### [Exercise description]
Once you reach the line containing "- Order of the" in the entries below, write out that line and each one after it down to the line containing "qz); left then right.", exactly and with nothing added.

======== Records for the task

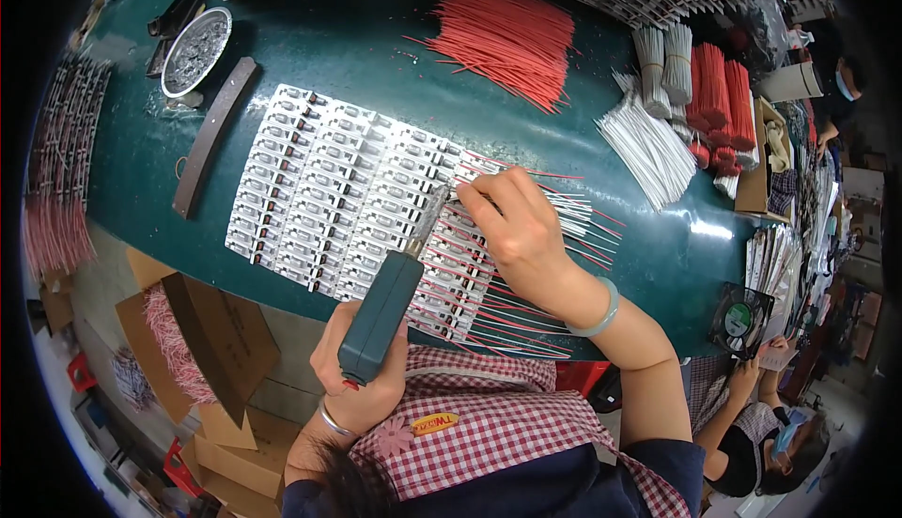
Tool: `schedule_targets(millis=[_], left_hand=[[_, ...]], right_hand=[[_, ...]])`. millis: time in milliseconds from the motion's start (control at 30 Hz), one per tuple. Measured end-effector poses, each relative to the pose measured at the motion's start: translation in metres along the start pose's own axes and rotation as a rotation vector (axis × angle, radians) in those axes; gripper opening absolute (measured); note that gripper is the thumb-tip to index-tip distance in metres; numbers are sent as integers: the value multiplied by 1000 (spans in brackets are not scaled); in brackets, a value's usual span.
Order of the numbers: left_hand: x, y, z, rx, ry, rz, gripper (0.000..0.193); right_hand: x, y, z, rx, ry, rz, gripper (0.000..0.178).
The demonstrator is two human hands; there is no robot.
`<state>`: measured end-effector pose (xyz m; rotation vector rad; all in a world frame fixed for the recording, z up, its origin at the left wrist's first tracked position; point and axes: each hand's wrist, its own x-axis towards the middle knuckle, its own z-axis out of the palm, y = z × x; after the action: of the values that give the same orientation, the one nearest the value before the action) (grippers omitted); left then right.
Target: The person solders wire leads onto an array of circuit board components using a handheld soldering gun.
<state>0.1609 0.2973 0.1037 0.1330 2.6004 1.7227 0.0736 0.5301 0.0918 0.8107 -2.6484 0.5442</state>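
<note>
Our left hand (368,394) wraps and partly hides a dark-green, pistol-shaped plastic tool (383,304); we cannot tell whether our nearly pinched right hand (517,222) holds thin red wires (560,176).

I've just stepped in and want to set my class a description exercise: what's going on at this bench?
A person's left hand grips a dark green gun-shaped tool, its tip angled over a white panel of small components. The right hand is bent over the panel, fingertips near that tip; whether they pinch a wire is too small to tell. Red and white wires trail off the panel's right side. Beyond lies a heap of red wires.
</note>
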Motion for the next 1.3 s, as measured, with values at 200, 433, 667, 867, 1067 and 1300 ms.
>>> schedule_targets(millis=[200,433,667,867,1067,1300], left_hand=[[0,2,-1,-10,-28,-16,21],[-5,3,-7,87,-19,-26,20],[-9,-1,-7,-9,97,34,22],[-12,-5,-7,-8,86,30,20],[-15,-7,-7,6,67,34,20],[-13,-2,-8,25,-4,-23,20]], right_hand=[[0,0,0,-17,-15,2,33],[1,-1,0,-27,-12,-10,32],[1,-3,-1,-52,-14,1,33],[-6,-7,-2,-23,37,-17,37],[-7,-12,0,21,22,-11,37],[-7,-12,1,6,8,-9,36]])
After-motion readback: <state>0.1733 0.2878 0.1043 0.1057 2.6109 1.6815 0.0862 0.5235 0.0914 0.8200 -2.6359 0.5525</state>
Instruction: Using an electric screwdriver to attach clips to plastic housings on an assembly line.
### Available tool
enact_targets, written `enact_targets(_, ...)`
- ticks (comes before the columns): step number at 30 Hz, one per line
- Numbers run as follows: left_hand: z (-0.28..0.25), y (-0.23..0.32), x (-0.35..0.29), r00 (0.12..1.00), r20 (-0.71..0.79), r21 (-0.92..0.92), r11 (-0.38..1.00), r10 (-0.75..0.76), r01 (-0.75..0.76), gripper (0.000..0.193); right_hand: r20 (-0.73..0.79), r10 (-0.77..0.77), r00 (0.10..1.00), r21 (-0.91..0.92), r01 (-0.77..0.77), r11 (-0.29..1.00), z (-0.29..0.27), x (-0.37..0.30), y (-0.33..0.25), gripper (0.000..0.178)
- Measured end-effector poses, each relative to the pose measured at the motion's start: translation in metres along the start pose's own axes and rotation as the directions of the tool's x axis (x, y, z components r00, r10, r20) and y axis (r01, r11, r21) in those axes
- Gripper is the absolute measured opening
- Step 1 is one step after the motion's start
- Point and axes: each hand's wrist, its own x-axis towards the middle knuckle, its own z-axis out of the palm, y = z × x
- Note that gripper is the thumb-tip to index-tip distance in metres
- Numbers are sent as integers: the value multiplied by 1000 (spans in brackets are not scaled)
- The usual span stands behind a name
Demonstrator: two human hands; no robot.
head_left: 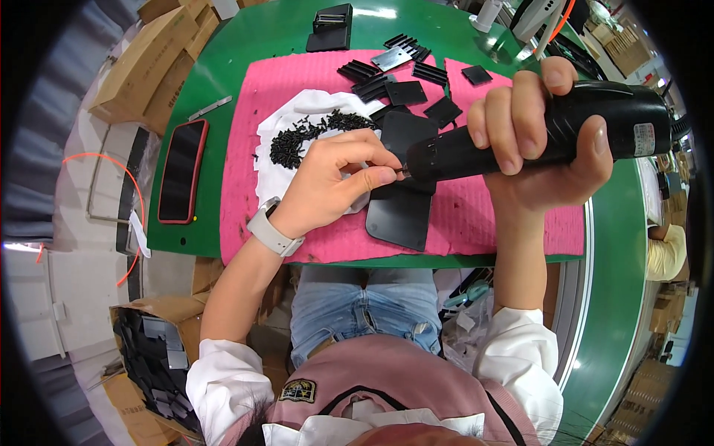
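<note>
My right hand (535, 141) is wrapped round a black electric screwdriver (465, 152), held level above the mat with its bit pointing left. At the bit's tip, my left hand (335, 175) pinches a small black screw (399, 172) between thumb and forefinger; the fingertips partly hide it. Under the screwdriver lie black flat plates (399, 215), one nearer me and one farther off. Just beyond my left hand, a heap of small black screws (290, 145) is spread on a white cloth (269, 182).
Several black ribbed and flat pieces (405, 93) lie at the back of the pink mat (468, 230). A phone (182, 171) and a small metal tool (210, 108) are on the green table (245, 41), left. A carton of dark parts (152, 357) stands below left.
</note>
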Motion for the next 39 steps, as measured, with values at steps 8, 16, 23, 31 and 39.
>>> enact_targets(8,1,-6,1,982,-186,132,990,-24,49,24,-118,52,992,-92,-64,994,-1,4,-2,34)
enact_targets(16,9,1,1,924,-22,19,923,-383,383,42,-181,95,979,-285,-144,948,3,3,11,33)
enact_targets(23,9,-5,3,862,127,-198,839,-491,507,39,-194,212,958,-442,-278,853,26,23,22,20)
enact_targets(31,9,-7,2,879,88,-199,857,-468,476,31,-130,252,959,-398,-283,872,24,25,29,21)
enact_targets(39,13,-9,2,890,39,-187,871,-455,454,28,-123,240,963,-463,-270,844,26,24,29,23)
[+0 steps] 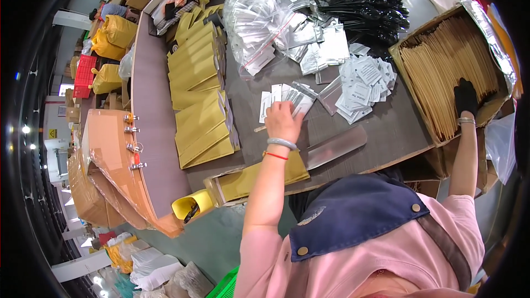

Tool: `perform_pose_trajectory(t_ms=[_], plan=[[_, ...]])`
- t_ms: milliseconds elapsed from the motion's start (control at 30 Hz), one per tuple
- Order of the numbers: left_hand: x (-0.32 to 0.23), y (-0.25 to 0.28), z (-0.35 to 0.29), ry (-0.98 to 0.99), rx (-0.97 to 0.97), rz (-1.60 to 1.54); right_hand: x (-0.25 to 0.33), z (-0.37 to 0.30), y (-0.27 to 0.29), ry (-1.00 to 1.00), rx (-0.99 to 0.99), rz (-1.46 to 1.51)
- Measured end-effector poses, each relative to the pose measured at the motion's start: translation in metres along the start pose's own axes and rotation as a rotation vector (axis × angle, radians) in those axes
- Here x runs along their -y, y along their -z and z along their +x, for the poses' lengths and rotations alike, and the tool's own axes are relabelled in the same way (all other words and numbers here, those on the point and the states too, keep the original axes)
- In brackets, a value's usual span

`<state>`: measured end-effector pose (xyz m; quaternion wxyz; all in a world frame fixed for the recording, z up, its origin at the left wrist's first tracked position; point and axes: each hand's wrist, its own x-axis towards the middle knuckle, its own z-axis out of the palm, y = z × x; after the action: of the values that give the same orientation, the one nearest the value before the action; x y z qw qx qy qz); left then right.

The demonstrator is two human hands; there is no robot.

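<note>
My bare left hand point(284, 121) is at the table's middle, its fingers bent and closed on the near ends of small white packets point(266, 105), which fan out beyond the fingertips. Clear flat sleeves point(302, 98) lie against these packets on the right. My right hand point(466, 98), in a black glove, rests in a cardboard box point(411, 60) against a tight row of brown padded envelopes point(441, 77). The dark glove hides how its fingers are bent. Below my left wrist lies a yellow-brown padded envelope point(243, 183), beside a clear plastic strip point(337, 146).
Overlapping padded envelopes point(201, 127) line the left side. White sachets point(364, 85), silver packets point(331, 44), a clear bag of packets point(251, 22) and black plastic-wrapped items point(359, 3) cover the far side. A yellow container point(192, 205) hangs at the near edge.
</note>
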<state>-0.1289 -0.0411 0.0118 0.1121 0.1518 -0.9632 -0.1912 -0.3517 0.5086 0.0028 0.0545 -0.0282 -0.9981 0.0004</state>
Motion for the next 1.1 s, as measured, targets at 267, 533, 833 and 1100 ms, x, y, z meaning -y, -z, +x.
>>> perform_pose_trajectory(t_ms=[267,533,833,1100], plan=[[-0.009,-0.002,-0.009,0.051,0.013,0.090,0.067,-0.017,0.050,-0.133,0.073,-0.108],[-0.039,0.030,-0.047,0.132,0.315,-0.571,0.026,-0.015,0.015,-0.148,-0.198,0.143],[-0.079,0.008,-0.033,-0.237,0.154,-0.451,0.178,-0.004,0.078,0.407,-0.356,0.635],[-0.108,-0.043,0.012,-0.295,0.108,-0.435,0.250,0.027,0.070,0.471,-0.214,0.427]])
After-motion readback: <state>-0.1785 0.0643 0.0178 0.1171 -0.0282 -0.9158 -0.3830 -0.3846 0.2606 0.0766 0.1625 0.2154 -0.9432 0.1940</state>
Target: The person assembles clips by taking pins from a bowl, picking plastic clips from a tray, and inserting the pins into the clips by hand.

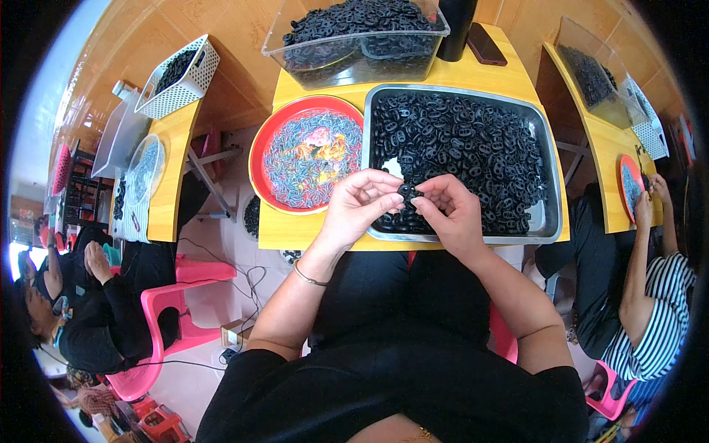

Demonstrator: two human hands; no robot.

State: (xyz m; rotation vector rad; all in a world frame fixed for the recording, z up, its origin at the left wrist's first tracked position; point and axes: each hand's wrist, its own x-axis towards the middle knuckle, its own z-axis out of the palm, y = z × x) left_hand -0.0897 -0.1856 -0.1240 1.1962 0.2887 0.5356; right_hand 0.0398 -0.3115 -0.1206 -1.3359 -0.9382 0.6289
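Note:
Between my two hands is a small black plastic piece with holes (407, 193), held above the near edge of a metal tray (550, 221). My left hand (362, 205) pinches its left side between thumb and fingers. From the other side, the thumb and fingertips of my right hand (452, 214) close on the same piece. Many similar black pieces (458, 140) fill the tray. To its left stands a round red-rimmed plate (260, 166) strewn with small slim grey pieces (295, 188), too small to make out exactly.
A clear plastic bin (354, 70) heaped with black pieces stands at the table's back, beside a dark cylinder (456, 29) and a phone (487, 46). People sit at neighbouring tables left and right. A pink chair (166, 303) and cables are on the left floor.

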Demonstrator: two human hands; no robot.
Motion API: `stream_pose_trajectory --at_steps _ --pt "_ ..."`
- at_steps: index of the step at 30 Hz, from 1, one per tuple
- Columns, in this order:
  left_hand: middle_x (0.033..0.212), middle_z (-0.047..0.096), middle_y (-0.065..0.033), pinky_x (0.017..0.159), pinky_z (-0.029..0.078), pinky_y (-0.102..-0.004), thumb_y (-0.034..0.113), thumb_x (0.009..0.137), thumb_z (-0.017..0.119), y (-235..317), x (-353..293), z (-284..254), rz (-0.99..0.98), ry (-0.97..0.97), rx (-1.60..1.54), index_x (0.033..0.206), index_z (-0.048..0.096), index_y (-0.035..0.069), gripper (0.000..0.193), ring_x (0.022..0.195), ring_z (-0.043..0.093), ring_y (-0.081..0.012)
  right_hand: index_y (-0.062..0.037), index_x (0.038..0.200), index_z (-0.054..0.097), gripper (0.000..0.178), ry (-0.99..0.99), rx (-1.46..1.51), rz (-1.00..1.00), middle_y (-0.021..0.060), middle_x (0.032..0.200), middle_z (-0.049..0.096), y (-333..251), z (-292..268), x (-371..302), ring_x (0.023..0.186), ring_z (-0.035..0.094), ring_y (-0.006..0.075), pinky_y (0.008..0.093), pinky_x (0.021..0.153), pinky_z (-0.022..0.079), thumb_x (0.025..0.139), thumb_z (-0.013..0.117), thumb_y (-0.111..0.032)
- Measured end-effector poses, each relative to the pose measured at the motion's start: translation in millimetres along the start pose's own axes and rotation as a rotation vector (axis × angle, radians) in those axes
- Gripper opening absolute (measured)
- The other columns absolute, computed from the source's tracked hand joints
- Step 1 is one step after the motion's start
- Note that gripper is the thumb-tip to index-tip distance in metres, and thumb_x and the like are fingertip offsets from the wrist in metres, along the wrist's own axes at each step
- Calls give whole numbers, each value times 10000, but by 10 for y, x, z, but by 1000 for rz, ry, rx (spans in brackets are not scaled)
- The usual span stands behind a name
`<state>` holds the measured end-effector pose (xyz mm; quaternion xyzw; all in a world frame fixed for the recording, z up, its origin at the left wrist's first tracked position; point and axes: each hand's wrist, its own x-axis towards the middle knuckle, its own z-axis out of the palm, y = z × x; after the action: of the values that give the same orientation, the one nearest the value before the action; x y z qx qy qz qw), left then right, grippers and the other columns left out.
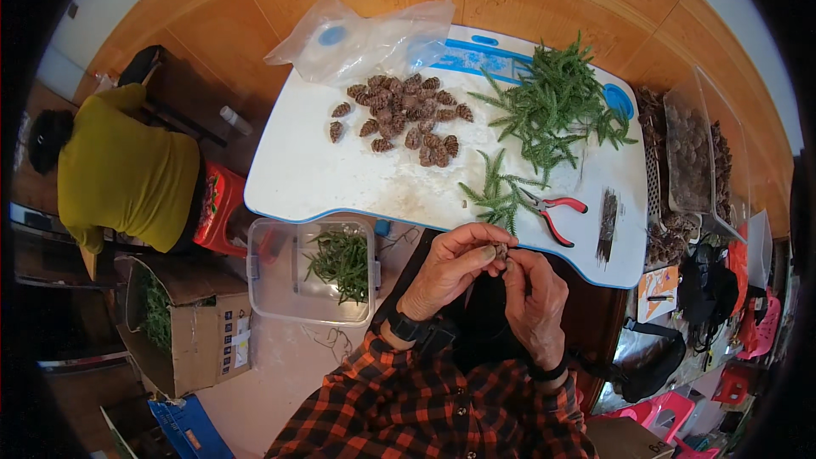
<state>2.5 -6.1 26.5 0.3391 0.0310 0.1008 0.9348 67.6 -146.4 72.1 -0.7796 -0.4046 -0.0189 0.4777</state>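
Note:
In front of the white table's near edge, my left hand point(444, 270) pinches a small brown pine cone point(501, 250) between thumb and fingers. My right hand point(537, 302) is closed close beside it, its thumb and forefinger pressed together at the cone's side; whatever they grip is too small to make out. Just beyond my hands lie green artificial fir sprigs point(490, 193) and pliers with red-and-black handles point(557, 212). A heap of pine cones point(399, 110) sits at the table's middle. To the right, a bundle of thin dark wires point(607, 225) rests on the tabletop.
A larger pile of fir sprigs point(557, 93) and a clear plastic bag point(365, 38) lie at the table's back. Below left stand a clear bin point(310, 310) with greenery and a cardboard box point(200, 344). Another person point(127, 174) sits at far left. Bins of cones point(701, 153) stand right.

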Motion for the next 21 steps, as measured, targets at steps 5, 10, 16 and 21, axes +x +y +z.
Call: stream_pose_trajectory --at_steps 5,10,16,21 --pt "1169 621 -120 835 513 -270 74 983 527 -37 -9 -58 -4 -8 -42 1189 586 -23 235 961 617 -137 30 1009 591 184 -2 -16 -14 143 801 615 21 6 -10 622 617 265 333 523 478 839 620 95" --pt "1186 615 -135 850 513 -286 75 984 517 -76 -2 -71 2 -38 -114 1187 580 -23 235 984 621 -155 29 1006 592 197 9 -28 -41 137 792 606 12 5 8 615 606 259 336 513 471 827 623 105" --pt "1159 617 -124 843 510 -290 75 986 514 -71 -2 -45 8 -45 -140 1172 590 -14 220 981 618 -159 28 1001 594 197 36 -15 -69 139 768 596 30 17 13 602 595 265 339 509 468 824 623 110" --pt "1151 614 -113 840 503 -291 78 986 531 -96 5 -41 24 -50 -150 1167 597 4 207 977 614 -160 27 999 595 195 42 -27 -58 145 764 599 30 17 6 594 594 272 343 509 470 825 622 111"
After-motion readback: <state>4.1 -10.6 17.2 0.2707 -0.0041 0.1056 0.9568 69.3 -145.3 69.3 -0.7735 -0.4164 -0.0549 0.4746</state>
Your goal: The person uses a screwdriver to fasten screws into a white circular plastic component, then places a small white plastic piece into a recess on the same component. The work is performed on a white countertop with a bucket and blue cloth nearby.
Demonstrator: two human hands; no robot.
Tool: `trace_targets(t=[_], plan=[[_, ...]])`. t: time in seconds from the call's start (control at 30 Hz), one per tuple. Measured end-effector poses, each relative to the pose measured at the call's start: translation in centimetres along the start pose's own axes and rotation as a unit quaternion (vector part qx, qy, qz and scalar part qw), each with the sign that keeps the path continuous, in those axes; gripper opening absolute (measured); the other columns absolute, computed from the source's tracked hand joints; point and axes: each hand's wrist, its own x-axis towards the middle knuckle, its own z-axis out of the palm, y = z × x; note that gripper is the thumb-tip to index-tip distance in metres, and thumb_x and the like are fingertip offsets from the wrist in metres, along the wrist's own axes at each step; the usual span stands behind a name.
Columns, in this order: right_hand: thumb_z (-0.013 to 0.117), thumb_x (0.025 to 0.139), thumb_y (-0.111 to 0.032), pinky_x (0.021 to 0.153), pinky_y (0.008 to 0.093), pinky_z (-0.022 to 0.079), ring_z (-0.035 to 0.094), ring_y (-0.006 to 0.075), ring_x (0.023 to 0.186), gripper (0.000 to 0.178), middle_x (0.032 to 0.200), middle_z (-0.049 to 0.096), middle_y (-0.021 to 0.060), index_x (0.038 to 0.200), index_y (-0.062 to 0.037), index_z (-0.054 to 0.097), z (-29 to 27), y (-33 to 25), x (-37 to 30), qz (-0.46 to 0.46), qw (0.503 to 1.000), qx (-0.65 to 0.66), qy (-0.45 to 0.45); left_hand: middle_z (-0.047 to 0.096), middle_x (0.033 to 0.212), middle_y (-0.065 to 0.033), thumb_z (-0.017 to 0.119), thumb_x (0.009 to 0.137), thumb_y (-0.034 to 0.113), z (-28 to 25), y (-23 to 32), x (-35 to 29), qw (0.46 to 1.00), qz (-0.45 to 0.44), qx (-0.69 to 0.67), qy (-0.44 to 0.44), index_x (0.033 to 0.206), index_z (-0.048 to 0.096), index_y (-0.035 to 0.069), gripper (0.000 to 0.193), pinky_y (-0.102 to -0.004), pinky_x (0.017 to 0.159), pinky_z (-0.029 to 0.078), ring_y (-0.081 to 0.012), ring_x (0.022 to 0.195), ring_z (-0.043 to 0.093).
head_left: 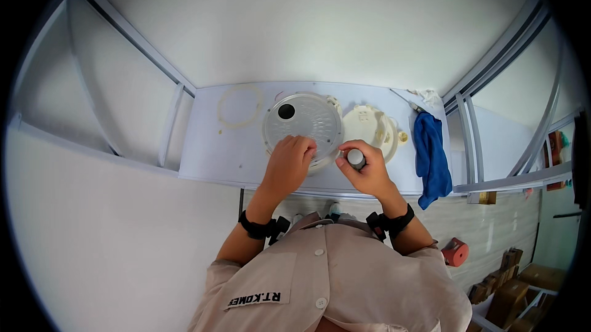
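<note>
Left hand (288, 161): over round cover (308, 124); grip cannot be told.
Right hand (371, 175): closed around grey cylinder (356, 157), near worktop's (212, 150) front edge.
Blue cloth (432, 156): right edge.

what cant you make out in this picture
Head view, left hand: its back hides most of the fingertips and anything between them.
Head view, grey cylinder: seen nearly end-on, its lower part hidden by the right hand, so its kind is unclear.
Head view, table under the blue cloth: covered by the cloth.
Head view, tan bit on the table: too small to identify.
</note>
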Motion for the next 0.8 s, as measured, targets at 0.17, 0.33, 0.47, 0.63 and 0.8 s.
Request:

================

### [Answer space]
- Order of the numbers: left_hand: x (-0.32 to 0.23), y (-0.25 to 0.28), z (-0.35 to 0.29), ry (-0.98 to 0.99), rx (-0.97 to 0.97), rz (-1.60 to 1.54); right_hand: x (-0.25 to 0.33), z (-0.37 to 0.30), y (-0.27 to 0.29), ry (-1.00 to 1.00), rx (-0.99 to 0.99), rz (-1.46 to 1.51)
- Measured end-effector poses, each relative to the pose measured at the motion's start: translation in metres along the start pose's own axes and rotation as a rotation vector (axis × angle, radians) in those axes
- Here x runs along their -y, y along their -z and z along their +x, for the poses' lengths and rotations alike, and the tool's own axes are relabelled in the same way (all other words and numbers here, those on the point and the states too, keep the original axes)
- In brackets, a value's usual span

`<state>`: measured end-effector pose (xyz m; quaternion wxyz; all in a world frame fixed for the recording, z up, its origin at the left wrist's first tracked position; point and axes: each hand's wrist, its own x-axis towards the middle knuckle, its own z-axis out of the palm, y = z × x; after the action: of the values that give the same orientation, the one nearest the value before the action; x y z qw qx qy qz); left then right.

This output contains the complete answer.